Saccadic amplitudes during combined saccade-vergence movements result from a weighted average of the target's locations in the two retinas.

Recent neurophysiological and behavioral studies have established that the saccadic amplitudes performed during combined saccade-vergence movements are unequal in the two eyes. These studies have not established, however, how the saccadic amplitude of each eye is determined. Our goal here is to fill this lacuna. We use three well-known metric attributes of saccadic movements as constraints and argue that the only quantitative model that obeys these constraints is one where each eye's saccadic amplitude is given by a weighted average of the target's locations in the two retinas. However, this theoretical result does not establish whether the weights in the weighted averaging operation are constant or whether they vary for different targets. To test the simpler of these two possibilities, namely the one of constant weights, we recorded combined saccade-vergence movements performed by human subjects. Our analysis of these movements shows that a constant-weights weighted averaging model provides an excellent description of their saccadic amplitudes. Overall, then, our conclusions are: (1) the two eyes' saccadic amplitudes are determined by weighted averages of the target's locations in the two retinas; (2) for targets within the oculomotor range of natural viewing, which was the range in our experiments, a weighted averaging model that uses constant weights accounts superbly for these saccadic amplitudes. We suggest that the weighted averaging operation that determines saccadic amplitudes is a by-product of a process whose purpose is to yoke the two eyes together. We provide a model explaining how this yoking may be achieved.

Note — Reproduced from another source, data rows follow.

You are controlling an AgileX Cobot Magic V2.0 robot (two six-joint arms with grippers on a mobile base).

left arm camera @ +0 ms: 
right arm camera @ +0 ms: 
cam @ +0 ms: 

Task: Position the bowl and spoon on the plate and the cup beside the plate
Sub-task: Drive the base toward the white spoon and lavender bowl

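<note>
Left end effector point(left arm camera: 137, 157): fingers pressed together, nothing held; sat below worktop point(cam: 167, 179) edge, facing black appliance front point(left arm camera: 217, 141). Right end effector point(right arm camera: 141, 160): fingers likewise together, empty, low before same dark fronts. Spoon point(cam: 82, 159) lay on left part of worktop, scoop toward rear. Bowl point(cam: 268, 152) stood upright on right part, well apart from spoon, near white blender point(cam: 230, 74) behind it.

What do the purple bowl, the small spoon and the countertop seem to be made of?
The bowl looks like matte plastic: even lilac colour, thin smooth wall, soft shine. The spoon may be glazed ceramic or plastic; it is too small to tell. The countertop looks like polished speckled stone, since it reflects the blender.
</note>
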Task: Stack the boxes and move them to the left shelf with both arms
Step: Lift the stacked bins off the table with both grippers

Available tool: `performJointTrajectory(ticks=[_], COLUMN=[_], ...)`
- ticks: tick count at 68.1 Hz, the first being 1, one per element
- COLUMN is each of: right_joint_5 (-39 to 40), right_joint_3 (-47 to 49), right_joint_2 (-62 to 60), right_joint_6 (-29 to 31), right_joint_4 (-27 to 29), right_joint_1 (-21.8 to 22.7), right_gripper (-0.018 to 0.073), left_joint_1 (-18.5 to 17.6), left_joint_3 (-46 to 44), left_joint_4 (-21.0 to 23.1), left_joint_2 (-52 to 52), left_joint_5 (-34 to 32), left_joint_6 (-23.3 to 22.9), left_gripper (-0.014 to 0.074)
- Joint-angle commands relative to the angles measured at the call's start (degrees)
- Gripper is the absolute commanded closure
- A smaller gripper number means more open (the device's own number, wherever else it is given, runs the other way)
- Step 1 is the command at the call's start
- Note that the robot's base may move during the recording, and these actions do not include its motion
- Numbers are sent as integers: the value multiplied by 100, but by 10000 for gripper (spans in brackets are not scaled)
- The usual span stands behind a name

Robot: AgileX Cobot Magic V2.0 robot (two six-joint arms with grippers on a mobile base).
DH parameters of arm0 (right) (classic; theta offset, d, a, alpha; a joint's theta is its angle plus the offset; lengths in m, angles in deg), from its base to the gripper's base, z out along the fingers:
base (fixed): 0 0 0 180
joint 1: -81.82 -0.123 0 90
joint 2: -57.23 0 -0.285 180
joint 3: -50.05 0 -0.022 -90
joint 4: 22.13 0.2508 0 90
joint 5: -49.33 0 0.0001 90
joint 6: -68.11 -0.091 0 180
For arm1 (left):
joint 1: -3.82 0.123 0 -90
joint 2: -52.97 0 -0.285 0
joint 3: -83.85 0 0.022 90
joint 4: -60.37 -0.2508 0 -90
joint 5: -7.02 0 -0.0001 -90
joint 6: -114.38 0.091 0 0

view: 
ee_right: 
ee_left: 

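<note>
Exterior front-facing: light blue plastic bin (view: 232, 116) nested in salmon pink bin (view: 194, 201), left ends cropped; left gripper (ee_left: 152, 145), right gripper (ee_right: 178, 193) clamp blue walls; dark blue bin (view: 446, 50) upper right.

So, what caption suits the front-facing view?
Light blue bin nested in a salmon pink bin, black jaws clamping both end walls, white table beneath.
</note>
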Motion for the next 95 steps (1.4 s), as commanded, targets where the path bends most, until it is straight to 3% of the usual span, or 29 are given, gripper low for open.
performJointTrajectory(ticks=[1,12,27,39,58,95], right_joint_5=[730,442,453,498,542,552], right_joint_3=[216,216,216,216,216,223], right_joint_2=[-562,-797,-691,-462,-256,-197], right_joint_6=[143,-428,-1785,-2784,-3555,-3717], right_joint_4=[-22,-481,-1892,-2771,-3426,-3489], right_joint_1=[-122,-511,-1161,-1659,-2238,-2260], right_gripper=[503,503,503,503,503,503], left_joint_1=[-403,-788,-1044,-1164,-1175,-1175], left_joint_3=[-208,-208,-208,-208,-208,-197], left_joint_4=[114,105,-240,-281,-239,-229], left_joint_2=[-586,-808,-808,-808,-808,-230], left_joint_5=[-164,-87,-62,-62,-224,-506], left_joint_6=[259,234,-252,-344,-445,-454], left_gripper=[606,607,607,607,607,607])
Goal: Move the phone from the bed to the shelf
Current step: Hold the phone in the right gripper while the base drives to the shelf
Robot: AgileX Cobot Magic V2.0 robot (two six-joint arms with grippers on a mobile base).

Evidence against the facilitation of the vergence command during saccade-vergence interactions.

Combined saccade-vergence movements result when gaze shifts are made to targets that differ both in direction and in depth from the momentary fixation point. Currently, there are two rivaling schemes to explain these eye movements. According to the first, such eye movements are due to a combination of a conjugate saccadic command and a symmetric vergence command; the two commands are not taken to be independent but instead are suggested to interact in a nonlinear manner, which leads to an intra-saccadic facilitation of the vergence command. According to the second scheme, the saccade generator is disconjugate, thus encoding vergence information in the saccadic commands themselves, and the remaining vergence requirement is provided by an asymmetric mechanism. Here, we test the scheme that suggests an intra-saccadic facilitation of the vergence command. We analyze this scheme and show that it has two fundamental properties. The first is that the vergence command is always symmetric, even during the intra-saccadic facilitation. The second is that the facilitated (and symmetric) vergence command sums linearly with the conjugate saccadic command at the final common pathway. Taking these properties together, this scheme predicts that the total magnitude of the saccadic component of combined saccade-vergence movements can be decomposed into a conjugate part and a symmetric part. When we tested this prediction in combined saccade-vergence movements of humans, we found that it was not confirmed. Thus, our results are incompatible with the facilitation of the vergence command hypothesis. Although these results do not directly verify the rivaling hypothesis, which suggests a disconjugate saccade generator, they do provide it with indirect support.